→ **Material for the task**
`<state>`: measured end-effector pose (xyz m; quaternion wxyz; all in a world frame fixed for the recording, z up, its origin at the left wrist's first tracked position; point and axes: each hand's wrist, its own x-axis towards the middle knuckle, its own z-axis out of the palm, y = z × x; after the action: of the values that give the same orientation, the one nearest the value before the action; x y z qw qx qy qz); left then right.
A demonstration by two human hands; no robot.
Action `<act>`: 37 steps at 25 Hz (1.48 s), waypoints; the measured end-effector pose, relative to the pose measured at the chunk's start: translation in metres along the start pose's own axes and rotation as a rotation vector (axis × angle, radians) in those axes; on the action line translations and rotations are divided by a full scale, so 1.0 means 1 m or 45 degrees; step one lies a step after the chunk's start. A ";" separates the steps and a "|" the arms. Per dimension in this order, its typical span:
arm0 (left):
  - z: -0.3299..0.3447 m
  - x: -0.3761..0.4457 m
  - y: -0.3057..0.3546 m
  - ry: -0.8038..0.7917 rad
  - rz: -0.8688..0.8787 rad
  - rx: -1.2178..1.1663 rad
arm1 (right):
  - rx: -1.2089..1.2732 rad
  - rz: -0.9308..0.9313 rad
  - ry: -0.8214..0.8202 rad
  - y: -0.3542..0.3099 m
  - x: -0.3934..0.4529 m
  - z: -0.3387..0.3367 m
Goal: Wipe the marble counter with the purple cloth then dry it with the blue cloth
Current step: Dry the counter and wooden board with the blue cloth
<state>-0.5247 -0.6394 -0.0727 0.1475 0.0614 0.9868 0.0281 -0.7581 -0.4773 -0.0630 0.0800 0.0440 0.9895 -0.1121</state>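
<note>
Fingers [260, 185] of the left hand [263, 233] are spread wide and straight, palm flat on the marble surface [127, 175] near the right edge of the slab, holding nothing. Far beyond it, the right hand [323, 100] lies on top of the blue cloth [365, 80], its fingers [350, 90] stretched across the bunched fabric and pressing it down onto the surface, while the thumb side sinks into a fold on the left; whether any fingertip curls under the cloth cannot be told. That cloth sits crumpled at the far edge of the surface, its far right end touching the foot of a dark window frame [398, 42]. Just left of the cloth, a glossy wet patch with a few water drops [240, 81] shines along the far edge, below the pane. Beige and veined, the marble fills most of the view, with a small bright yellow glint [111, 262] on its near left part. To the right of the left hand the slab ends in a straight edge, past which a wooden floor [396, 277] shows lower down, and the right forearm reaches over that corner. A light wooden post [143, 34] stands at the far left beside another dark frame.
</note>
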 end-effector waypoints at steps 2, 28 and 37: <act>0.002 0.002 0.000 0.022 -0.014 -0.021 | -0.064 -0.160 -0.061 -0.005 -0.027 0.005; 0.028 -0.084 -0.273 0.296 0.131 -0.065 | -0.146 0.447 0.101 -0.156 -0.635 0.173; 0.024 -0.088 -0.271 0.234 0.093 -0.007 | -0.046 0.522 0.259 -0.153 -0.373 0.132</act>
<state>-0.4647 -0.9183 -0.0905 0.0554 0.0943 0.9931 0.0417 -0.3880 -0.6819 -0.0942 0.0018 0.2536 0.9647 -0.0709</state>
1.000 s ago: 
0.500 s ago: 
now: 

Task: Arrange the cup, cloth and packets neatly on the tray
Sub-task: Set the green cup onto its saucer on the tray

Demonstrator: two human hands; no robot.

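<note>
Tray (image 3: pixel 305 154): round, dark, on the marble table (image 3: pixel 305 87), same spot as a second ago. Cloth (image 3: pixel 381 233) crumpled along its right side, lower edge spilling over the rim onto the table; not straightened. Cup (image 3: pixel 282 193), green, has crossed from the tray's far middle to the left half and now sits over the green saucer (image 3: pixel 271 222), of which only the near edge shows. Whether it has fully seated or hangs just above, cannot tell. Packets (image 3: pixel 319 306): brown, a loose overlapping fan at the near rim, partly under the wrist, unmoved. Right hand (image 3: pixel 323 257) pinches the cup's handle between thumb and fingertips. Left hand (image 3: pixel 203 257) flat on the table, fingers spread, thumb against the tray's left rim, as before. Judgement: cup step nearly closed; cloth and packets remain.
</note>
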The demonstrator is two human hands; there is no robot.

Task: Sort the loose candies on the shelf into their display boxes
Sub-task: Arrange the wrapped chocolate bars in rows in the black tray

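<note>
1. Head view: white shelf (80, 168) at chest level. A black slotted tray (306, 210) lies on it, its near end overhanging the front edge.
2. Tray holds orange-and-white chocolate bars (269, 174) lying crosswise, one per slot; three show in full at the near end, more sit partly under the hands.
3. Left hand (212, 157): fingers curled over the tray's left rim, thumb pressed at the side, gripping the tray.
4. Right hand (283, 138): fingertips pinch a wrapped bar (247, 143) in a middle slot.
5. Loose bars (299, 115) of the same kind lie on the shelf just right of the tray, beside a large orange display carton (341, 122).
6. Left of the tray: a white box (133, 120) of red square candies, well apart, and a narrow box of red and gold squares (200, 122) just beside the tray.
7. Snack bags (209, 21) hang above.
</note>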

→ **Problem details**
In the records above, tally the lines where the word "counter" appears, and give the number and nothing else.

→ **Response below**
2